In the weeks and months following his formal introduction to Ingwë, Oromë had become a fast friend of the chieftain, and of his tribe. They had been happy to share their food with him and dress him in their furs once they had seen him exit Ingwë's hut arm-in-arm their their leader, and Oromë had slowly begun to piece together what life was like for the Eldar.

"The tribe," he spoke into his dictaphone, "call themselves the Minyar. It means the 'first ones'; apparently, they believe they were the first of their kind to come to life. There are two other tribes of Eldar they know of, both divided into dozens of clans of around a hundred each. They call them the Tatyar and Nelyar...no prizes for guessing what that means," he remarked laconically, stooping to pick up a rock from the foreshore where he stood, gazing out over the black, star-speckled waters of the great lake. "They pride themselves on their craftsmanship, and I can't say I blame them," he said, admiring the pauldron on his right shoulder - a gift from Ingwë, crafted from the pelt of the first deer he had killed for the tribe. "They devote themselves to craft, almost single-mindedly, from the moment they rise to the moment they rest."

"They call this place Cuiviénen," he continued, turning the rock over his his hand. "It means 'awakening'; it's believed that this is where their kind first came to life. It's as good a guess as any," Oromë shrugged, flinging the stone out into the water and watching it break the surface with a satisfying plop.

"My studies of their language are going well," he went on. "They call it Quenya - another name for their own kind is 'Quendi', 'the talkers', which is a bloody laugh if I ever heard one. They'll answer questions easily enough, but you have to...word it very specifically. They won't proffer information you don't ask them for. Shrewd people," he added admiringly. "My one disappointment has been their reluctance to let me take any kind of medical readings from them - no blood samples, no scans, not even so much as an eye test. It might just help explain...all of this," he sighed.

"Oromë!" An Eldar youth - distinguishable only from his elders only in the band of leather he wore around his head - called after the Ainu. He pointed nervously towards the camp a half-mile behind them, reticent to address their strange visitor directly. "Ingwë…" he blurted before trailing off. Oromë smiled good-naturedly.

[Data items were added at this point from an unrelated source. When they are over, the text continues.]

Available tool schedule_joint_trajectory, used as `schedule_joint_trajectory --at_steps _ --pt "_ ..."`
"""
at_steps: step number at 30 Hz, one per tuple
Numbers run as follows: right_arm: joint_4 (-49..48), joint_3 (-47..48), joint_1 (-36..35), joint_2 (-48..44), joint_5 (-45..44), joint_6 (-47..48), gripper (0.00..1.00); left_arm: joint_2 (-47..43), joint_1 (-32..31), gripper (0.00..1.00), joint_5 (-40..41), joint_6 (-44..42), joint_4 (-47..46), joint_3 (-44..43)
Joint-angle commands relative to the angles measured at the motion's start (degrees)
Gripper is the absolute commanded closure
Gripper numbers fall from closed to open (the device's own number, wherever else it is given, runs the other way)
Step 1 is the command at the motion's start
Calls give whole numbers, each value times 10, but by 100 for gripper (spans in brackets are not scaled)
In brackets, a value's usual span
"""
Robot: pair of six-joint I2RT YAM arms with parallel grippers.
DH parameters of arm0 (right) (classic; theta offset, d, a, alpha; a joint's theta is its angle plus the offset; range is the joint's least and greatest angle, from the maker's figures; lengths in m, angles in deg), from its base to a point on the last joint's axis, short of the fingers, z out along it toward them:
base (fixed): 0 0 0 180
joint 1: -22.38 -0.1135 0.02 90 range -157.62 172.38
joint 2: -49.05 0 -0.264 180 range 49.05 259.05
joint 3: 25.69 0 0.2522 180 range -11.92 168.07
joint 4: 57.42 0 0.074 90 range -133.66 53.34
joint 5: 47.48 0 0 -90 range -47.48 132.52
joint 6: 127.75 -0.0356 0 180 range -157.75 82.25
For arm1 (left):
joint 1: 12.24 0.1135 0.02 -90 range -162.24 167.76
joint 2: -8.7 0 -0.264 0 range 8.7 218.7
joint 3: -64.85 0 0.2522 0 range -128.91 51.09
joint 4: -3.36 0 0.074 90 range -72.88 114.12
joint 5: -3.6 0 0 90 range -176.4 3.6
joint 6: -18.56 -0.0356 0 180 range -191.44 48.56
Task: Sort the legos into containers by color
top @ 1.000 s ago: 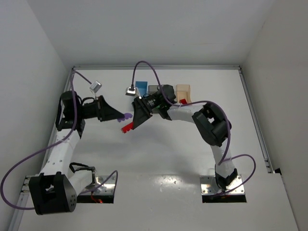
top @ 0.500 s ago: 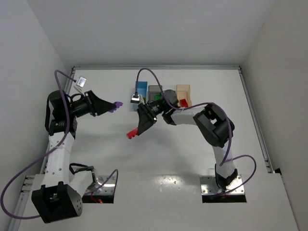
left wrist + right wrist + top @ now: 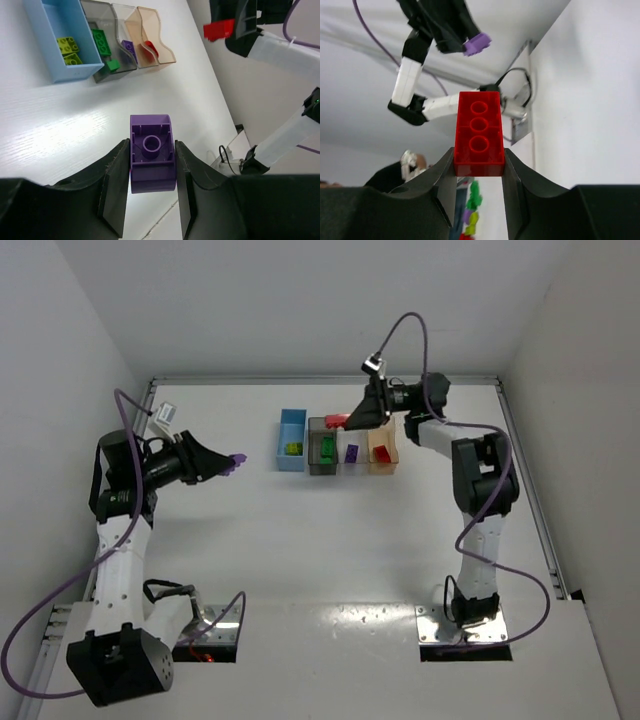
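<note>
Four bins stand in a row at the back: blue bin [image 3: 293,439] with yellow-green bricks [image 3: 67,48], dark grey bin [image 3: 321,447] with green bricks [image 3: 102,42], clear bin [image 3: 351,454] with a purple brick [image 3: 128,47], pale orange bin [image 3: 381,444] with a red brick [image 3: 150,48]. My left gripper [image 3: 232,463] is shut on a purple brick [image 3: 151,152], held above the table left of the bins. My right gripper [image 3: 345,421] is shut on a long red brick [image 3: 479,133], held high over the back of the bins.
White walls close the table on three sides. The arm bases [image 3: 200,625] sit on metal plates at the near edge. Purple cables loop from both arms.
My right arm swung from the table's middle up and back over the bins, carrying the red brick. My left gripper holds the purple brick in about the same place as half a second ago.
</note>
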Motion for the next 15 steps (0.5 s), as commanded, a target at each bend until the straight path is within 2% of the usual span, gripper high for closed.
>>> schedule_joint_trajectory --at_steps 1,2,3,4,5,6,7,8,10,15 --pt "50 5 66 -7 -13 87 100 10 6 100 24 -24 21 -36" --pt "152 -8 81 -22 -32 156 100 16 6 100 24 -24 21 -42" --pt "300 -9 95 -65 -87 250 100 30 6 100 24 -24 21 -47" --pt "660 45 118 -84 -119 506 100 35 6 100 18 -24 21 -57" --pt "831 88 125 -95 -160 637 100 35 6 100 18 -24 21 -63" --pt "949 127 125 -113 -270 730 100 42 1 100 18 -30 21 -63" --pt "1042 164 125 -122 -308 803 100 48 1 100 18 -30 21 -71" --pt "1053 170 125 -132 -352 810 100 48 -5 100 24 -30 21 -71" --pt "1080 180 120 -146 -387 823 100 53 -5 100 30 -36 21 -76" --pt "1142 194 66 -140 -579 964 100 60 -17 100 73 -63 37 -97"
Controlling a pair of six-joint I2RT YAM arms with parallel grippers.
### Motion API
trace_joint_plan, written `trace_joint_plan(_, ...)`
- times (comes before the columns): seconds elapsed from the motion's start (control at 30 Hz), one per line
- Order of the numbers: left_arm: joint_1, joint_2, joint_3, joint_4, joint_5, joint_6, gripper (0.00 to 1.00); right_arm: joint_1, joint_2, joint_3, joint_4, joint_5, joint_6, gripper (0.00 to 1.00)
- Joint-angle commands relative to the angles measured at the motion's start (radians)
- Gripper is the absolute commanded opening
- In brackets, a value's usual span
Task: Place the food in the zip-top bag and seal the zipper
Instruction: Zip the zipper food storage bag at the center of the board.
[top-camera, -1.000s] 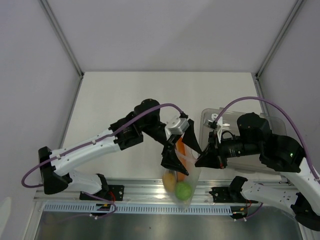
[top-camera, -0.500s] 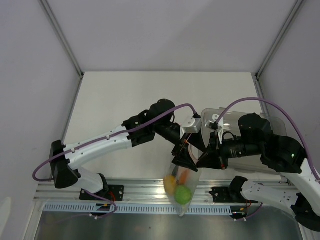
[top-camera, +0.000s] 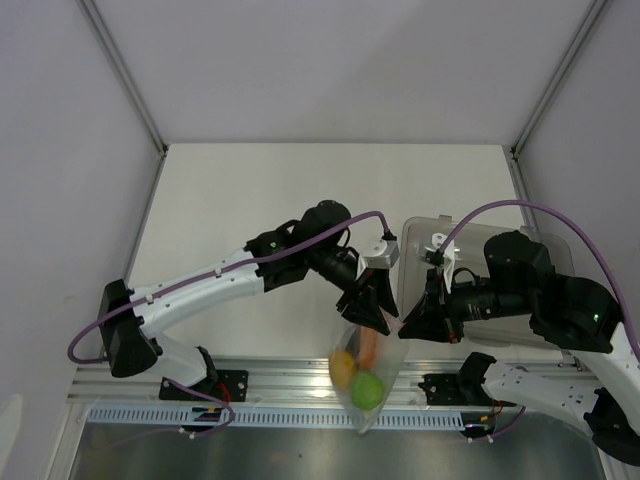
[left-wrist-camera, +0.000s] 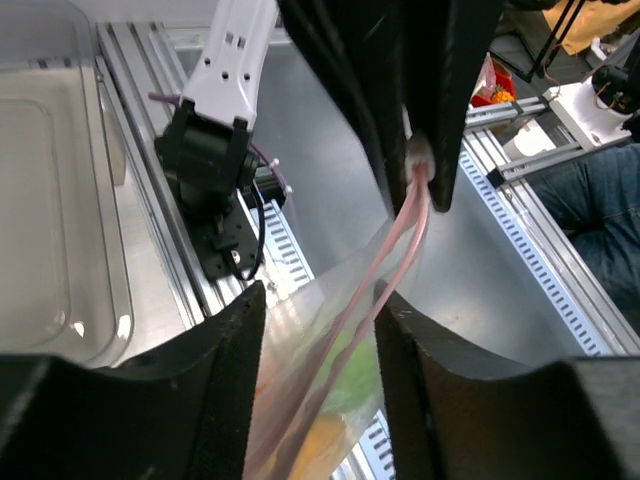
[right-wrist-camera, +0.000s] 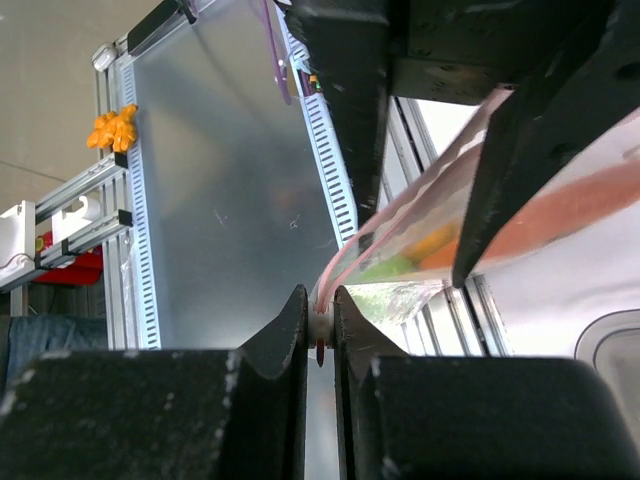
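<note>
The zip-top bag (top-camera: 362, 402) hangs over the table's near edge between my two grippers. Inside it I see the yellow-orange fruit (top-camera: 342, 367), the green fruit (top-camera: 366, 389) and the reddish-brown slice (top-camera: 368, 346); the dark-green bit is hidden. My right gripper (top-camera: 408, 326) (right-wrist-camera: 320, 300) is shut on the white end piece of the zipper (right-wrist-camera: 400, 225). My left gripper (top-camera: 372, 312) (left-wrist-camera: 320, 296) straddles the bag's top, jaws apart, with the pink zipper (left-wrist-camera: 405, 250) running between its fingers (left-wrist-camera: 215, 380) up to the right gripper.
A rigid clear tray (top-camera: 412, 238) sits on the table behind the right arm, and also shows in the left wrist view (left-wrist-camera: 110, 300). Aluminium rails (top-camera: 270, 378) and a slotted cable duct (top-camera: 280, 415) run along the near edge under the bag.
My left gripper has moved right along the bag's top, close to the right gripper. The right gripper shifted slightly right. The bag now hangs straighter and lower.
</note>
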Motion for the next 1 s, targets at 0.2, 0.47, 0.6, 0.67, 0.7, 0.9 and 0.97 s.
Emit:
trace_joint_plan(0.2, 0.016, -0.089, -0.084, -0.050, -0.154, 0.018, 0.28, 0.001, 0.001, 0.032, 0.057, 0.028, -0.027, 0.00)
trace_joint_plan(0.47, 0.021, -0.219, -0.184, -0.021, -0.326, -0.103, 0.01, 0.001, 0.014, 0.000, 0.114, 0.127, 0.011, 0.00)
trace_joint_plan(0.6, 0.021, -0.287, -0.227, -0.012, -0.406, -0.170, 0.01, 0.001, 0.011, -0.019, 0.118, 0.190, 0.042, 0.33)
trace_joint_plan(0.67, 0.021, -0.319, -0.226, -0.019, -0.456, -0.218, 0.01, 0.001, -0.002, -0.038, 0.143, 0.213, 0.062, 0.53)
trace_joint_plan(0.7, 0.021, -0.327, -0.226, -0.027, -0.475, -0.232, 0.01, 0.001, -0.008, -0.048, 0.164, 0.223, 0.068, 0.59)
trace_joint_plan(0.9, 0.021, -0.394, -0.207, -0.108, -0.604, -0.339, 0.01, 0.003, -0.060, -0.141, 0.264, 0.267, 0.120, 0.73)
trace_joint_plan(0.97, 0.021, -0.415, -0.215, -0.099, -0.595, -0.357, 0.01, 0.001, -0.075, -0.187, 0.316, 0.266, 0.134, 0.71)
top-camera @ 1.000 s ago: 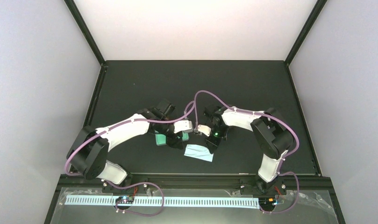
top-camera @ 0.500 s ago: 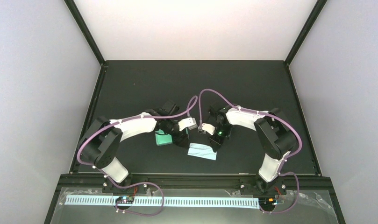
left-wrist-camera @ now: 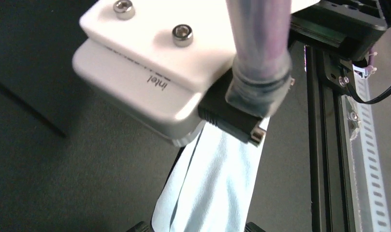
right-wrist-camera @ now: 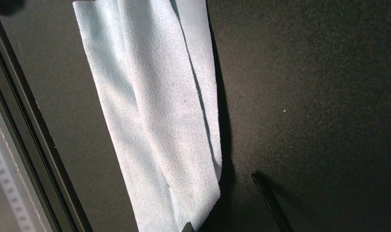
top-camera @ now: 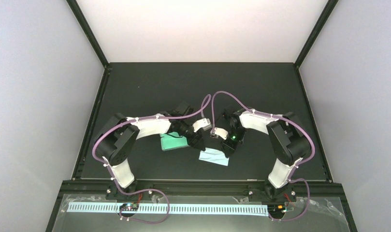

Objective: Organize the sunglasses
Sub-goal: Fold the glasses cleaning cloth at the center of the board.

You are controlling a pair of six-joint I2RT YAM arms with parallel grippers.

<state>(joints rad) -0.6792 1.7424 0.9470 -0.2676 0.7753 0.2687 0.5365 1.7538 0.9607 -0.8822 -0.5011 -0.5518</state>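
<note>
nearest the bases, the cloth [top-camera: 214, 157] lies on the mat [top-camera: 150, 87], now further right than a second ago and clear of the case. it has travelled with the right gripper [right-wrist-camera: 186, 227], whose jaws are pressed together on one end of it, as far as the wrist view shows. the left gripper [left-wrist-camera: 197, 227] has followed to the right. its fingertips stand spread either side of the same cloth and are narrowing, beneath the right wrist's white camera [left-wrist-camera: 150, 72], which fills most of that view. just behind and to the left, the green case [top-camera: 173, 142] is more exposed than before, the left arm having swung off it. the sunglasses are not plainly visible. a thin dark rod [left-wrist-camera: 29, 108] on the mat beside the cloth may be one folding arm, but this cannot be told. judged from this, both arms are occupied with the cloth, probably a handover or a fold, and packing the sunglasses is not yet done.
</note>
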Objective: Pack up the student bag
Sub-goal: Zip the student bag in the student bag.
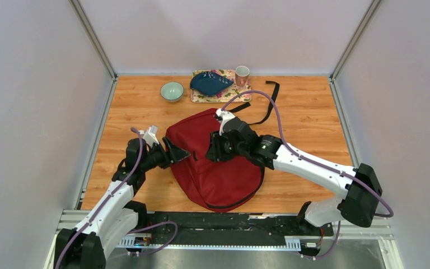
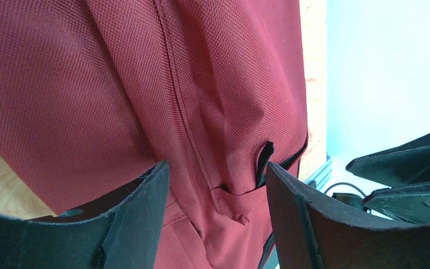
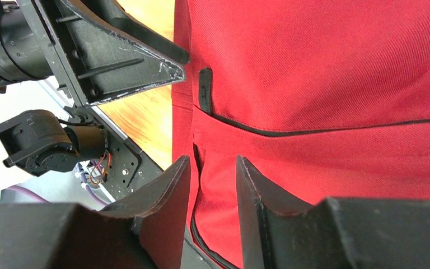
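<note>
The student bag (image 1: 224, 174), a dark red backpack with black trim, lies flat in the middle of the table. My left gripper (image 1: 173, 152) is at the bag's left edge. In the left wrist view (image 2: 215, 174) its jaws stand wide apart with a fold of red fabric (image 2: 145, 84) and a black tab (image 2: 264, 162) between them. My right gripper (image 1: 215, 150) hovers over the bag's middle. In the right wrist view (image 3: 213, 174) its jaws stand a little apart over the bag's black-trimmed edge (image 3: 313, 84).
A black strap (image 1: 270, 103) trails from the bag toward the back right. At the back stand a teal bowl (image 1: 172, 91), a floral mat (image 1: 199, 97) with a dark blue item (image 1: 210, 83) on it, and a pink mug (image 1: 242, 74). Grey walls enclose the table.
</note>
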Controlling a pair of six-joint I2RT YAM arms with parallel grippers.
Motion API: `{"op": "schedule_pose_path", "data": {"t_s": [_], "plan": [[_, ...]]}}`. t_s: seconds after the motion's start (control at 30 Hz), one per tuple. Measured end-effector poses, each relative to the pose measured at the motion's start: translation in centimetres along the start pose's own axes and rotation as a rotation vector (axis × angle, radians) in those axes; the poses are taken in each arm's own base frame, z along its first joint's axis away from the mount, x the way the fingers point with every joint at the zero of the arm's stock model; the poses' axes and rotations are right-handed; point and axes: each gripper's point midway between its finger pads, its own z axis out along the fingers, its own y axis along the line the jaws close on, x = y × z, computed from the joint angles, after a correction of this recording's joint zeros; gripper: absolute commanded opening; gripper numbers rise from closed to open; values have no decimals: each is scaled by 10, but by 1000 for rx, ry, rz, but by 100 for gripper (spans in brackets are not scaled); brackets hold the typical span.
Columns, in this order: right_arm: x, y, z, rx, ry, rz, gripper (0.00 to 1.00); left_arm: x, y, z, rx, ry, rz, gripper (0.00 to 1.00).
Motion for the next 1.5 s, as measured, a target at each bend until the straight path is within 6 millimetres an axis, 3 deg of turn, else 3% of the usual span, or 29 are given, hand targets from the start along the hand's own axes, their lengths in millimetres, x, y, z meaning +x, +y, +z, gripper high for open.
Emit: {"op": "schedule_pose_path", "data": {"t_s": [0.07, 0.33, 0.37, 0.47, 0.77, 1.3, 1.5], "plan": [[-2, 2, 2, -1, 1, -1, 39, 0, 0, 1, 3, -7, -10, 56], [-3, 8, 17, 2, 20, -18, 39, 2, 4, 6, 1, -19, -43, 30], [-3, 9, 19, 3, 23, -20, 39, 1, 4, 6, 3, -22, -44, 21], [-2, 10, 23, 8, 34, -31, 39, -2, 2, 7, 12, -33, -45, 14], [2, 15, 39, 43, 58, -60, 41, -5, -1, 8, 23, -46, -39, 8], [5, 15, 69, 200, 17, -134, 45, -6, -3, 3, 26, -66, -28, 13], [10, 12, 81, 250, 17, -164, 40, -5, 2, 1, 0, -74, -30, 13]]}}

"I'm coming," he replied in Quenya, trudging up the shore to where the callow youth stood. The youngster averted his eyes as Oromë drew next to him. "Do I frighten you?" He asked, concerned.

The young Elda blushed furiously, meeting Oromë's gaze out of shame at the older man's hurt. "No, Sir," he replied. "It's just...strange," he muttered, fiddling with the queue of platinum-blonde hair at the back of his head. Oromë chuckled.

"For me, too," he reassured him, laying a rough hand on his shoulder. "What's your name?"

"Imrin," the boy replied, his eyes flickering downwards in momentary shyness before relaxing.

"Well, Imrin," Oromë said as they began to walk back to the camp together, "I promise you, I was more surprised than you when I first met your tribe. Your existence here...it simply couldn't be. I couldn't accept it."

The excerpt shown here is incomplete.